Новое тяжкое преступление привело к тому, что министр внутренних дел, прибывший в это время в тюрьму с целью найти подходящий объект для экспериментов по практическому применению методики “Людовика–Бродского”, остановил свой выбор на неисправимом убийце.
По словам Алекса, министр был примечательной личностью – “высоченный голубоглазый дядя в таком роскошном костюме, блин, каких я в жизни не видывал: солидном и в то же время модным до невозможности. Нас, бедных зеков, он словно в упор не видел, а говорил поставленным, интеллигентным голосом: «Правительство не может больше мириться с совершенно устаревшей, ненаучной пенитенциарной системой. Собрать преступников вместе и смотреть, что получится! Вместо наказания мы создаём полигоны для отработки криминальных методик. Кроме того, все тюрьмы нам скоро понадобятся для политических преступников. А обычный уголовный элемент, даже самый отпетый, лучше всего реформировать на чисто медицинском уровне. Убрать криминальные рефлексы, и дело с концом. За год полная перековка. Наказание для них ничто, сами видите. Им это их так называемое наказание даже нравится. Вот, начинают даже убивать друг друга». И он обратил жёсткий взгляд голубых глаз на меня”.
Впрочем, конец этой встречи был одним и тем же, что в фильме, что в романе; министр решил без колебаний:
“– Вот его первым в это дело и запустим. Молод, агрессивен, порочен…
Вот эти-то жёсткие слова, блин, как раз и оказались вроде как началом моего освобождения”.
Легко ли быть “заводным апельсином”?
Бёрджесс нашёл удивительно ёмкий и многозначный термин для названия своего романа. На жаргоне кокни (обитателей рабочих кварталов Лондона) “заводной апельсин” – это нечто странное и противоестественное, замысловатое и, скорее всего, ненужное. С другой стороны, апельсин (orange) созвучен слову “orang” – “человек” в Малайзии, где семь лет прожил Бёрджесс.

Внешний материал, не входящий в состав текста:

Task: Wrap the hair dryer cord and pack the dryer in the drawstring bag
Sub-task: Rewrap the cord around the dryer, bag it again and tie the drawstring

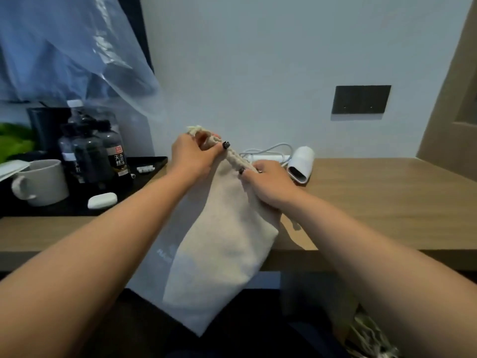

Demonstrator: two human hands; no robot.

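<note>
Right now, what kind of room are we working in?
Probably a hotel room: a black tray with a mug and bottled water, a white hair dryer on the wooden counter, and clothes hanging under plastic covers.

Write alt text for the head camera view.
Both hands, left hand and right hand, grip the gathered mouth of a beige drawstring bag above a wooden desk; a white hair dryer lies behind, unpacked.

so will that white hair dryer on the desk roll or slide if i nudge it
The hair dryer lies on its side with a rounded barrel, so it could rock or roll a little. Its shell looks smooth, so probably slippery on the wooden desk. The loose cord would likely drag behind.
</note>
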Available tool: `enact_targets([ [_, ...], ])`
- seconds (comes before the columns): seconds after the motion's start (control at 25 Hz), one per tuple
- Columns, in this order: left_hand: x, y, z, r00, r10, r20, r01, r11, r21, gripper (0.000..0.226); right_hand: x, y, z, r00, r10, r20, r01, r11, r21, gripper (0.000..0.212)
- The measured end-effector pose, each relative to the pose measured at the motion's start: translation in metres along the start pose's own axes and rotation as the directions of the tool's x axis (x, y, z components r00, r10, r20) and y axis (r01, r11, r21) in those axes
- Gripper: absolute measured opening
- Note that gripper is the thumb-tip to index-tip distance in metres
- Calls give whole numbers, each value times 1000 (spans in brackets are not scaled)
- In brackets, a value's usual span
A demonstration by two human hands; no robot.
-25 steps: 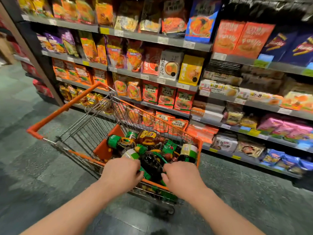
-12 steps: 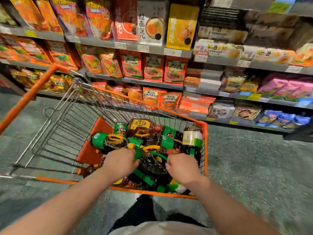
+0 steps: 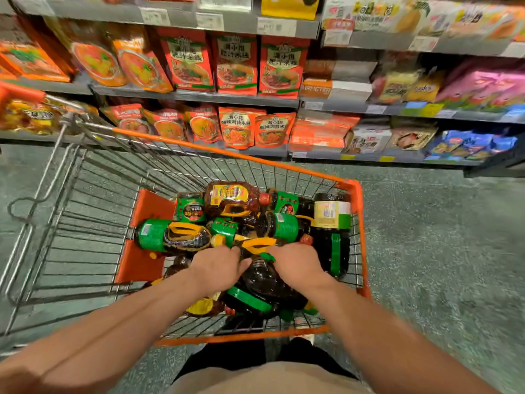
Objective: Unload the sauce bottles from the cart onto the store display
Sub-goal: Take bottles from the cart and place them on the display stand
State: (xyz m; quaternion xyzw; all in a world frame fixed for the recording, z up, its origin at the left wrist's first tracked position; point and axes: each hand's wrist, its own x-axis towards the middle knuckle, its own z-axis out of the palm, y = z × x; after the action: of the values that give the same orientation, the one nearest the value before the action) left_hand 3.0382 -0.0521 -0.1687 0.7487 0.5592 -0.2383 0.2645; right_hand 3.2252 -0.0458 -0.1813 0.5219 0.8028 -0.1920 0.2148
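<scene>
Orange wire cart (image 3: 356, 211) stood nearer to me than a second before, and my hands had gone from its rim down into the heap of sauce bottles (image 3: 227, 220). My left hand (image 3: 217, 267) curled over the yellow handle (image 3: 257, 243) of a dark bottle (image 3: 264, 282) lying on top; my right hand (image 3: 295, 264) closed round its green-capped neck. Every bottle still lay in the cart, none on the shelves (image 3: 199, 96) beyond, so I judged unloading was only starting.
</scene>
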Motion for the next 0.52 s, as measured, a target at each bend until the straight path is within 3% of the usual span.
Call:
enact_targets([
  [0.24,12,-7,-2,987,38,156,-10,984,-180,42,13,-1,-9,996,-46,77,52,996,-69,27],
  [0.52,-6,6,-4,979,38,201,28,948,-317,47,-15,-13,-38,995,-56,85,70,984,-164,20],
])
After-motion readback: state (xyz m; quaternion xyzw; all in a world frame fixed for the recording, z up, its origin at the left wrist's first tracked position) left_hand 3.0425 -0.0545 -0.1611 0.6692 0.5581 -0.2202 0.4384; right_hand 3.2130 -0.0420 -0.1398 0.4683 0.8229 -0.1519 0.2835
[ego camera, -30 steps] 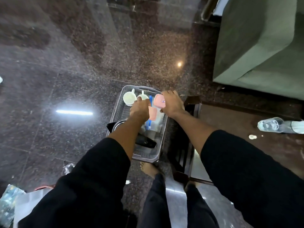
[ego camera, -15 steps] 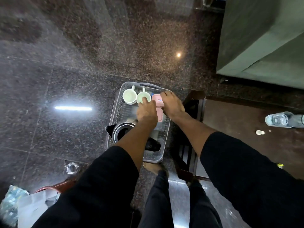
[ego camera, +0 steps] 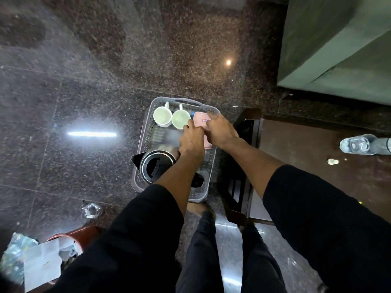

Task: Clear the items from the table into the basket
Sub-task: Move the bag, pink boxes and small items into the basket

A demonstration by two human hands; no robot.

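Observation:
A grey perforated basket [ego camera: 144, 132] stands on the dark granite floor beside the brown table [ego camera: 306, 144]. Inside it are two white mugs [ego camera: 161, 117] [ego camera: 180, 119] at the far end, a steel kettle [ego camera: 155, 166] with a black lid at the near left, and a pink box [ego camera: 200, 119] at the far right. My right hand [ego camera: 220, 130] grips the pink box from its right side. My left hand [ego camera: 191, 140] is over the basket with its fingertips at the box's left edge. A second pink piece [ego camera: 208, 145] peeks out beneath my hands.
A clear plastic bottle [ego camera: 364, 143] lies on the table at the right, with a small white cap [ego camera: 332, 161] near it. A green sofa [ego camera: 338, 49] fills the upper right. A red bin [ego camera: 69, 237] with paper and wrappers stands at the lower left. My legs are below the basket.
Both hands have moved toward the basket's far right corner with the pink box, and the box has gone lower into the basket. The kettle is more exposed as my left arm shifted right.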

Следовательно, в ассоциативном ряду писателя – “заводной апельсин” – это “зомбированный”, и потому ненастоящий человек, выпадающий из ряда нормальных людей. То, что он запрограммирован на добро, в глазах писателя и режиссёра не имеет ровно никакого значения, причём, по их замыслу, неоспоримым доказательством правоты подобного подхода и должна послужить история Алекса.
Метод Людовика, придуманный Бёрджессом, – один из видов аверсивной (от латинского “aversio” – “отвращение”) терапии, действительно существующей в медицинской практике. Подобным способом, например, лечили алкогольную зависимость. Алкоголику сначала вводили апоморфин – препарат, обладающий рвотным действием, а затем предлагали выпивку. Повторное совпадение этих двух событий – тошноты и рвоты, вызванных действием препарата, и приёма алкоголя – накрепко связывалось в памяти пациента, так что вид, запах и вкус спиртного начинал потом вызывать отвращение и рвотный рефлекс и без подкрепления апоморфином. Заметим, что поскольку алкоголизм не побеждён и поныне, приходится признать, что описанная методика отнюдь не всесильна.